How to Be a Hot Pick: Tips for Writing Abstracts

How to make sure your abstracts are a hot pickCommunicating about your research to raise awareness and to get noticed is a critical skill. To be sure your abstract is a hot pick for talks, it’s important to use the right approach. Here are some tips and resources that can help your abstract get chosen.

Consider Each Audience

Reviewers will select your work for oral presentation when they are interested enough to read your whole abstract. Program committees will give your abstract priority if key themes are evident in its title and contents. Conferees will attend your session when your abstract convinces them to devote 20 minutes listening to your presentation. This range of enthusiasm is not easily achieved and requires careful thought. So create a good abstract by answering YES to these questions:

Do you have a great title?

Many people read ONLY the title. If you have not caught their interest with the title, they will not read further.

  • Is your title a concentrated version of your abstract?
  • Does it embody the relevance and interest of your work in only a few words?
  • Is it concise yet not too catchy? Cleverness can be both a plus and a minus.

Is your research significance unmistakable?

Relevance is hard to overemphasize. Even people in top labs from your own area may not recognize the full impact of your findings. Other scientists outside your immediate area pose a still greater challenge. So to be selected, your abstract must give a full account of the relevance of the research.

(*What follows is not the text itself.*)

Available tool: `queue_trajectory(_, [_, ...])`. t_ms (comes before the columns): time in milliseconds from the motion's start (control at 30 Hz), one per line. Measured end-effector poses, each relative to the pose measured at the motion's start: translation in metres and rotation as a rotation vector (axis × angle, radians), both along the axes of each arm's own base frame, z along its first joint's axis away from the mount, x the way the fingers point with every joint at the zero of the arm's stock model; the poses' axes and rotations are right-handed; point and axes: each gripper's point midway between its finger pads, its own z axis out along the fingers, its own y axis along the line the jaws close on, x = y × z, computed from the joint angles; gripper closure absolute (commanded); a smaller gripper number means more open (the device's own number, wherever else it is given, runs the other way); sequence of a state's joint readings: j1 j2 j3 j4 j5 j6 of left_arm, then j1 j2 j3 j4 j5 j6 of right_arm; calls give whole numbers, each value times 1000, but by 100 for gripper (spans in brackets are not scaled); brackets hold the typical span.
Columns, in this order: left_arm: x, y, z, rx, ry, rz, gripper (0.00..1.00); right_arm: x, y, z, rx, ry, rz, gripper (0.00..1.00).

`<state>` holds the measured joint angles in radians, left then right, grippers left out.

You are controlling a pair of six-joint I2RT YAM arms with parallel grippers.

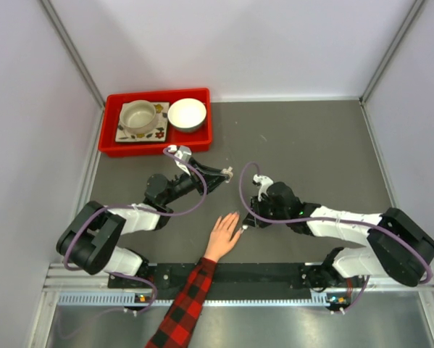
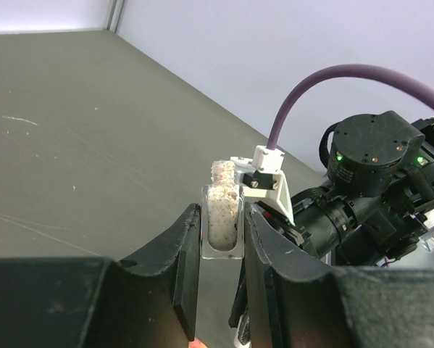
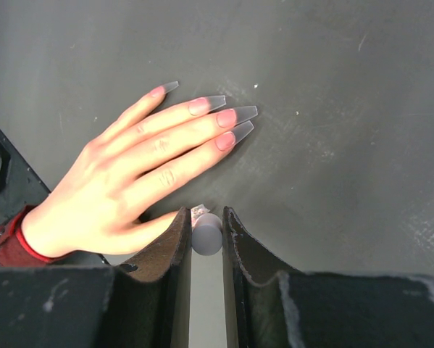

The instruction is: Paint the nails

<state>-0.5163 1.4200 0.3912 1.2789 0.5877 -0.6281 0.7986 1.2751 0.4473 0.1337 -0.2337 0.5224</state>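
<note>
A light-skinned hand (image 1: pixel 222 235) in a red-and-black plaid sleeve (image 1: pixel 184 304) lies flat on the dark table, fingers spread. Its long nails (image 3: pixel 235 116) are pink with greyish clear tips. My right gripper (image 3: pixel 206 230) is shut on a round pale brush cap (image 3: pixel 207 237). The brush end (image 3: pixel 200 212) sits at the thumb, whose tip is hidden behind my left finger. In the top view this gripper (image 1: pixel 247 221) is just right of the hand. My left gripper (image 2: pixel 222 235) is shut on a small clear polish bottle (image 2: pixel 223 214) of pale speckled polish, held above the table beyond the fingertips (image 1: pixel 227 172).
A red tray (image 1: pixel 155 93) at the back left holds a cup (image 1: pixel 139 116) on a patterned tile and a white bowl (image 1: pixel 187 114). The right arm's wrist (image 2: pixel 369 177) is close beside the bottle. Grey walls close in the left and right sides.
</note>
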Motion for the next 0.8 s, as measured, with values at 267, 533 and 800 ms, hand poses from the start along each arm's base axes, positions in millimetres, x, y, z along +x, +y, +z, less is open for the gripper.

  • Does your work contribute significantly to fundamental understandings in your area?
  • Are there applied implications; does your research span a spectrum from molecular to whole-plant or ecosystem levels?
  • Do any aspects of your work clearly delineate to multiple species?

Are you describing the science itself as fully as possible?

Do not skimp on the hypothesis, approach, results and discussion. These central aspects of the research are as important as fully explaining relevance. A good balance is essential.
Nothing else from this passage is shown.